EXERCISE DIRECTIONS
Repeat every entry below exactly as given.

Records from a data source

==============================

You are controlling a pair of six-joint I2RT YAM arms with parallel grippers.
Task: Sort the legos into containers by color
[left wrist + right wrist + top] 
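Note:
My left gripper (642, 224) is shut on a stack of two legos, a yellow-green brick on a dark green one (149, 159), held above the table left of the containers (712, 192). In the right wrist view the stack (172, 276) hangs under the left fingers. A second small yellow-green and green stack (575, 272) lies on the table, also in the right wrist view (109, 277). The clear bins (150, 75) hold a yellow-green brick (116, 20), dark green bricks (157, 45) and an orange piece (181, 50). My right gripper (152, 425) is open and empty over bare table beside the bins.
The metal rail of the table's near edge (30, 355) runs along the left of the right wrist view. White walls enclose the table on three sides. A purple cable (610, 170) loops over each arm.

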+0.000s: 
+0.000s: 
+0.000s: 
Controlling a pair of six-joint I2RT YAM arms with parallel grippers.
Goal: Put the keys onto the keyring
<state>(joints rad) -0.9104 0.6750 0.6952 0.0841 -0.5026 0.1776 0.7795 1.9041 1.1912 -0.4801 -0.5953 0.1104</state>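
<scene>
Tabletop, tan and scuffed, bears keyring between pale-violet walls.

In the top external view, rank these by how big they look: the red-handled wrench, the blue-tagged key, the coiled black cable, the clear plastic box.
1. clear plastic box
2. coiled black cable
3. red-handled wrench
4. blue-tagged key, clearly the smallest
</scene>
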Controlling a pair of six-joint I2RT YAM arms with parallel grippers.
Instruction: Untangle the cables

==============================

RESULT
You are controlling a pair of six-joint I2RT YAM arms with parallel grippers.
Task: Sort the legos into containers by color
[left wrist + right wrist + top] 
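Note:
My left gripper (642, 224) is shut on a stack of two legos, a yellow-green brick on a dark green one (149, 159), held above the table left of the containers (712, 192). In the right wrist view the stack (172, 276) hangs under the left fingers. A second small yellow-green and green stack (575, 272) lies on the table, also in the right wrist view (109, 277). The clear bins (150, 75) hold a yellow-green brick (116, 20), dark green bricks (157, 45) and an orange piece (181, 50). My right gripper (152, 425) is open and empty over bare table beside the bins.
The metal rail of the table's near edge (30, 355) runs along the left of the right wrist view. White walls enclose the table on three sides. A purple cable (610, 170) loops over each arm.
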
+0.000s: 
+0.000s: 
+0.000s: 
Controlling a pair of six-joint I2RT YAM arms with parallel grippers.
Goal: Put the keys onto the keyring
<state>(joints rad) -0.9104 0.6750 0.6952 0.0841 -0.5026 0.1776 0.7795 1.9041 1.1912 -0.4801 -0.5953 0.1104</state>
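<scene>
Tabletop, tan and scuffed, bears keyring between pale-violet walls.

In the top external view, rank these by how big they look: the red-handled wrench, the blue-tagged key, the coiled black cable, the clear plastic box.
1. clear plastic box
2. coiled black cable
3. red-handled wrench
4. blue-tagged key, clearly the smallest
</scene>
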Controlling a pair of six-joint I2RT YAM arms with parallel grippers.
Instruction: Untangle the cables

Nothing more is needed for this exercise.